WHAT IS REQUIRED:
Show each line from the records below in which the word "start" occurs.

Top of EXTRACTED DATA

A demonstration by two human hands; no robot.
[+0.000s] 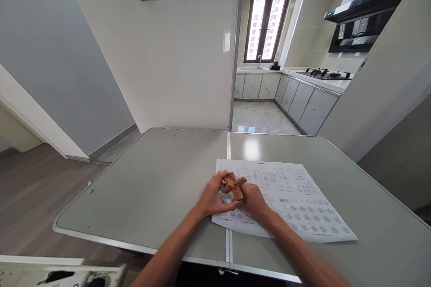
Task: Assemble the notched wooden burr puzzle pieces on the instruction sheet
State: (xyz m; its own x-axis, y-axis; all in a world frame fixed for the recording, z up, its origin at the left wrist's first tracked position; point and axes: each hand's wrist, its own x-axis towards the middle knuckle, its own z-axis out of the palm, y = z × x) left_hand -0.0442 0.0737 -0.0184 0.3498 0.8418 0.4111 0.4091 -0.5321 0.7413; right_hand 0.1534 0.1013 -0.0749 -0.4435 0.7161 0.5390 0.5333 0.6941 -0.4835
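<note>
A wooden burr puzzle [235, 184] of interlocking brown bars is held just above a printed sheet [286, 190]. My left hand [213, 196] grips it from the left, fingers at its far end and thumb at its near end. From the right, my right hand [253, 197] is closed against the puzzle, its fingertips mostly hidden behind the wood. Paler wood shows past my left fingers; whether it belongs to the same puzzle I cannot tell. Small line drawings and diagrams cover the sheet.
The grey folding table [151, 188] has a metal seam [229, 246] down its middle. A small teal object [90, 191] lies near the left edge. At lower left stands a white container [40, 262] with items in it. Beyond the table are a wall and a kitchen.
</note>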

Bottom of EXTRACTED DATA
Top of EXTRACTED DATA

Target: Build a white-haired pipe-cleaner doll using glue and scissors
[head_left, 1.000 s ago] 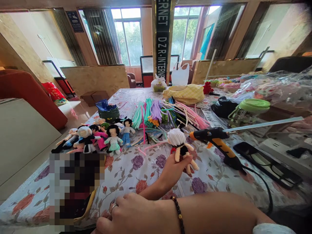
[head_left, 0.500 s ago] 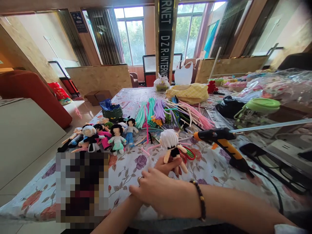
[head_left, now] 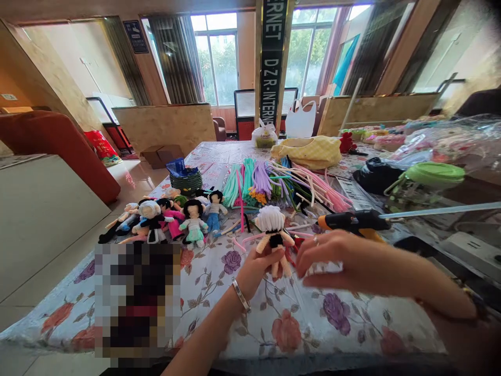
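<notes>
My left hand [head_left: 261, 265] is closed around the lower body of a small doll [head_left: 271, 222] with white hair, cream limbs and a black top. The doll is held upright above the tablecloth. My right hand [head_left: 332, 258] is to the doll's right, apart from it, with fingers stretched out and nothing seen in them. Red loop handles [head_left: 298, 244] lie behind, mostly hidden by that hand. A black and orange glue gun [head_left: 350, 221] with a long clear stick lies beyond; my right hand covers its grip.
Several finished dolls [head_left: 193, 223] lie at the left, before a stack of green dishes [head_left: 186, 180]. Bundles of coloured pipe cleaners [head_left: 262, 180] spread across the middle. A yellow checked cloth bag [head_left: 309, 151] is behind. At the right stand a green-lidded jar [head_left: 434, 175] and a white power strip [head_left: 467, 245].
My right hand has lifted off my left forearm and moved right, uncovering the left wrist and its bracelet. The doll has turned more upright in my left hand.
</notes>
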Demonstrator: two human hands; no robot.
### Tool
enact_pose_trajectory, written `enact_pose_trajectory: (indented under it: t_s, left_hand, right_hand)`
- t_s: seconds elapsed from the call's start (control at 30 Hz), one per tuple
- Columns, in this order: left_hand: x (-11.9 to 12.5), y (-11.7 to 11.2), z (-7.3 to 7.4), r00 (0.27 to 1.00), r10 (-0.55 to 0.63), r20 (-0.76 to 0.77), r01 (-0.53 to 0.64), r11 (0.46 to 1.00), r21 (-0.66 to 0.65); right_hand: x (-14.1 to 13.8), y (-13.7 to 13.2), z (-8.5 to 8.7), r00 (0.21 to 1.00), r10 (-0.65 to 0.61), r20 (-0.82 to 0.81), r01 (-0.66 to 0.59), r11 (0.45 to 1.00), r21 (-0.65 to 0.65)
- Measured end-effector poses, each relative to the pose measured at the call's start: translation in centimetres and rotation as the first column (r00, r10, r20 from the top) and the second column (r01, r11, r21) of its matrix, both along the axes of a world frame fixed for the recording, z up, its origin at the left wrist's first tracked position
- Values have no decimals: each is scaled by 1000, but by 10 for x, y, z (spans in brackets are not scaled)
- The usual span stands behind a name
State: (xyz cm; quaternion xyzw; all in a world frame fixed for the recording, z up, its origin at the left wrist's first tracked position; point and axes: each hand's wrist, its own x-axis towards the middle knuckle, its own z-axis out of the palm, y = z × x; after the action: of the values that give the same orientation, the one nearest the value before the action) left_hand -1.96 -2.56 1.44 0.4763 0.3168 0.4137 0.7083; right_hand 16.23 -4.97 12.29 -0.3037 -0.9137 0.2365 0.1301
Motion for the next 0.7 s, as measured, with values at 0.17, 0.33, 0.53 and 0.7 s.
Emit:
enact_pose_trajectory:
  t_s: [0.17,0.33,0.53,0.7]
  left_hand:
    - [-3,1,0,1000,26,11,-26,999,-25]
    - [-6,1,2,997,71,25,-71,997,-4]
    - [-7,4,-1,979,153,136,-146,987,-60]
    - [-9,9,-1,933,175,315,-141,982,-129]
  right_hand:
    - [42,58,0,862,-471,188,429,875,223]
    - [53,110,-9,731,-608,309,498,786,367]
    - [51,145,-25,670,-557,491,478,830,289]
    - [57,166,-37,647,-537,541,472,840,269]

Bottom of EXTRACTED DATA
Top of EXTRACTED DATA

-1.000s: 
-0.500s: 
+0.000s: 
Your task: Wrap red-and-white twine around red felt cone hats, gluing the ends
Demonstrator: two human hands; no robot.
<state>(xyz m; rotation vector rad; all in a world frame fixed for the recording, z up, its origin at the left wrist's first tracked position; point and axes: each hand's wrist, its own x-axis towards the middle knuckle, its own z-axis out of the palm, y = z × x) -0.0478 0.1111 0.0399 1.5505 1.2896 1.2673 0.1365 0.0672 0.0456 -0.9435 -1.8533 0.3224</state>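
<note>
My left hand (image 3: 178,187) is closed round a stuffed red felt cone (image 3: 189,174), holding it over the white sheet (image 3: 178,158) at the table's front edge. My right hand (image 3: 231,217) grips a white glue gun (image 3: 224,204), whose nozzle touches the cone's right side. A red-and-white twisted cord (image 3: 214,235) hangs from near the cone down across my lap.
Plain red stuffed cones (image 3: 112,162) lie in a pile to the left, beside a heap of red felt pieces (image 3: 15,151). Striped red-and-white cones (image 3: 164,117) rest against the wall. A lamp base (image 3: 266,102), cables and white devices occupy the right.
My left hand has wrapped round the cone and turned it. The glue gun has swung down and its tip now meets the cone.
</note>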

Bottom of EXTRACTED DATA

THE ANSWER:
- t_s: seconds elapsed from the call's start (control at 30 Hz), one per tuple
- Measured end-effector poses, each relative to the pose measured at the call's start: translation in centimetres and rotation as the first column (r00, r10, r20 from the top) and the second column (r01, r11, r21) of its matrix, both along the axes of a world frame fixed for the recording, z up, its origin at the left wrist's first tracked position

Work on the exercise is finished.